What specific challenges do women in Egypt face during this transitional period?

There are two immediate challenges facing women. First, is to ensure that they are part of the process. Women were clearly part of the revolution, and played a distinct role in Tahrir Square. The main issue is to make sure they remain at the decision making table, and as part of the ongoing negotiations with the military. Already there is concern over language introduced for constitutional reform. The most cited was the fact that the language assumes the president will be male. The second challenge is recognizing the possibility of women's rights sliding backwards, and proactively working to ensure that does not happen. In the last few years, the laws passed promoting women's issues are tied directly to former First Lady Suzanne Mubarak. Meanwhile, there is a fear that monolithic interpretations of Islamic law will be introduced by some of the more extremist viewpoints in the Muslim community.

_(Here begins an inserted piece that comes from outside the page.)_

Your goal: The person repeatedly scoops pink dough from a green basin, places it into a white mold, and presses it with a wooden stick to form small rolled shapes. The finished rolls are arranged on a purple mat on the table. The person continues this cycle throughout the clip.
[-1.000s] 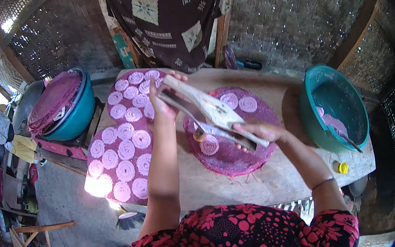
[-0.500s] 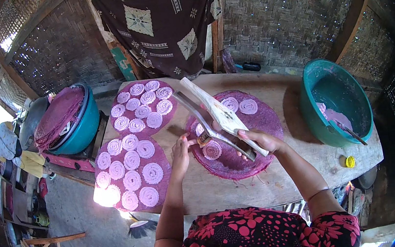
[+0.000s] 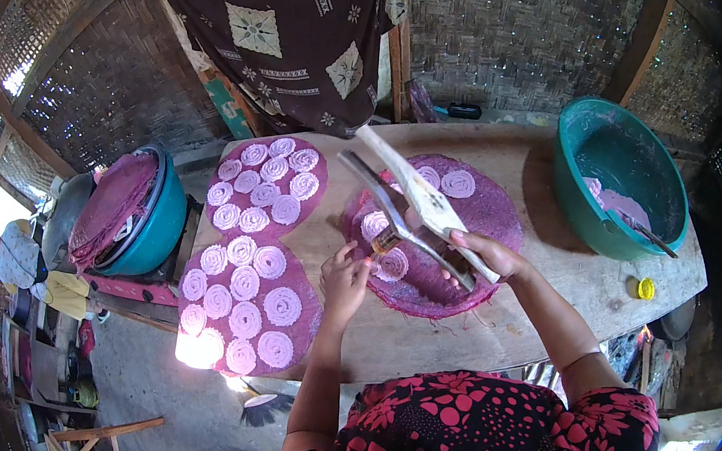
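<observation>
My right hand (image 3: 489,255) grips the lower end of a long two-armed metal press (image 3: 416,196), which slants up and away over a round purple woven tray (image 3: 490,214). My left hand (image 3: 345,280) is at the tray's left rim. Its fingers are slightly apart and its fingertips reach the press's small nozzle (image 3: 384,242). A fresh pink dough spiral (image 3: 391,264) lies on the tray just below the nozzle. Two more spirals (image 3: 458,184) lie farther back on the same tray.
Two purple trays (image 3: 210,321) (image 3: 319,176) covered with several pink spirals lie on the wooden table's (image 3: 567,290) left side. A teal basin (image 3: 621,175) with pink dough and a spoon stands right, with a yellow cap (image 3: 646,288) nearby. Another teal basin (image 3: 154,228) holds stacked trays at far left.
My left hand has let go of the press's upper arm and dropped to the nozzle by the tray. The right hand has kept hold of the press.
</observation>
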Available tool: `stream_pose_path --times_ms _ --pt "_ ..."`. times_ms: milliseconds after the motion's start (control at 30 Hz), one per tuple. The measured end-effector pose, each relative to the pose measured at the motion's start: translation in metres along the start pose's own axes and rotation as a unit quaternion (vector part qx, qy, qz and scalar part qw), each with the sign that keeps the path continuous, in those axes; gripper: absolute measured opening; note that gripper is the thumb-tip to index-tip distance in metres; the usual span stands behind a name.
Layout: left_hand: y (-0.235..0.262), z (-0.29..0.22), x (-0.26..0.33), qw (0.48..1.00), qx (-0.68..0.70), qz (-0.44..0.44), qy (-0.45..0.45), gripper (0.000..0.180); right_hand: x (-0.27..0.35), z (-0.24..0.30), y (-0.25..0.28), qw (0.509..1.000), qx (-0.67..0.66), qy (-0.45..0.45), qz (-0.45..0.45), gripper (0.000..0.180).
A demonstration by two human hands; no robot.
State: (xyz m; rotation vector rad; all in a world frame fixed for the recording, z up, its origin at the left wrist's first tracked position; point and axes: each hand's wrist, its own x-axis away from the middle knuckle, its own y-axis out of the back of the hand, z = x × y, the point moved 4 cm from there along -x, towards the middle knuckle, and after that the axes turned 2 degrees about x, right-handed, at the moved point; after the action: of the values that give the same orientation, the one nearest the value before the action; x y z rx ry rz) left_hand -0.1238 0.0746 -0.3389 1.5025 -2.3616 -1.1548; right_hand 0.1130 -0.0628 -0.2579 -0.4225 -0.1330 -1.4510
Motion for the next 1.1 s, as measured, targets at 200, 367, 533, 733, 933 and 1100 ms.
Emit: stream_pose_path --times_ms 200,367,533,733,933,1100 --pt "-0.002 -0.012 0.004 0.992 -0.121 0.023 -0.017 0.016 0.015 -0.003 0.013 0.999 -0.007 0.036 -0.028 0.063" --pt "-0.005 -0.022 0.001 0.987 -0.151 0.033 -0.042 0.018 0.025 -0.009 0.017 0.997 -0.025 0.046 -0.055 0.063" --pt "-0.002 -0.03 -0.002 0.991 -0.13 0.013 -0.026 0.03 0.034 -0.024 0.033 0.999 -0.005 0.033 -0.033 0.068" --pt "0.049 -0.003 -0.001 0.984 -0.024 -0.165 -0.062 0.028 0.052 -0.07 0.054 0.979 -0.154 0.112 0.067 0.092" --pt "0.052 0.005 0.049 0.992 0.092 -0.082 -0.041 0.021 0.05 -0.122 0.031 0.896 -0.359 0.162 0.204 0.11" --pt "0.038 -0.021 0.072 0.997 0.016 -0.057 -0.04 0.016 0.027 -0.128 0.018 0.881 -0.396 0.157 0.207 0.111"
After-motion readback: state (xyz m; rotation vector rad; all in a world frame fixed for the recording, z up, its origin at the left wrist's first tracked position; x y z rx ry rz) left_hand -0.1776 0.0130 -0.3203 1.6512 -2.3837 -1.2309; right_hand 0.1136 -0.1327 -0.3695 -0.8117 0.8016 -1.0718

There is already a growing fear of a "Salafi" movement inside the country, with stories of attacks on women across the rural areas. During my trip, an announcement was made in Menia that there would be a day of Salafi protests, and acid would be thrown on any uncovered woman. No incident materialized, but the announcement was enough to leave women feeling threatened and pull girls out of schools. In the current environment, perception is reality, and the rumor mill is in full swing. In addition to rumors, there have been several incidents, such as a woman being accused of dishonorable acts in Sadat City and her house being burned down. There haven’t been investigations or interference into such incidents by the Military Council, thereby fueling a climate of fear for women.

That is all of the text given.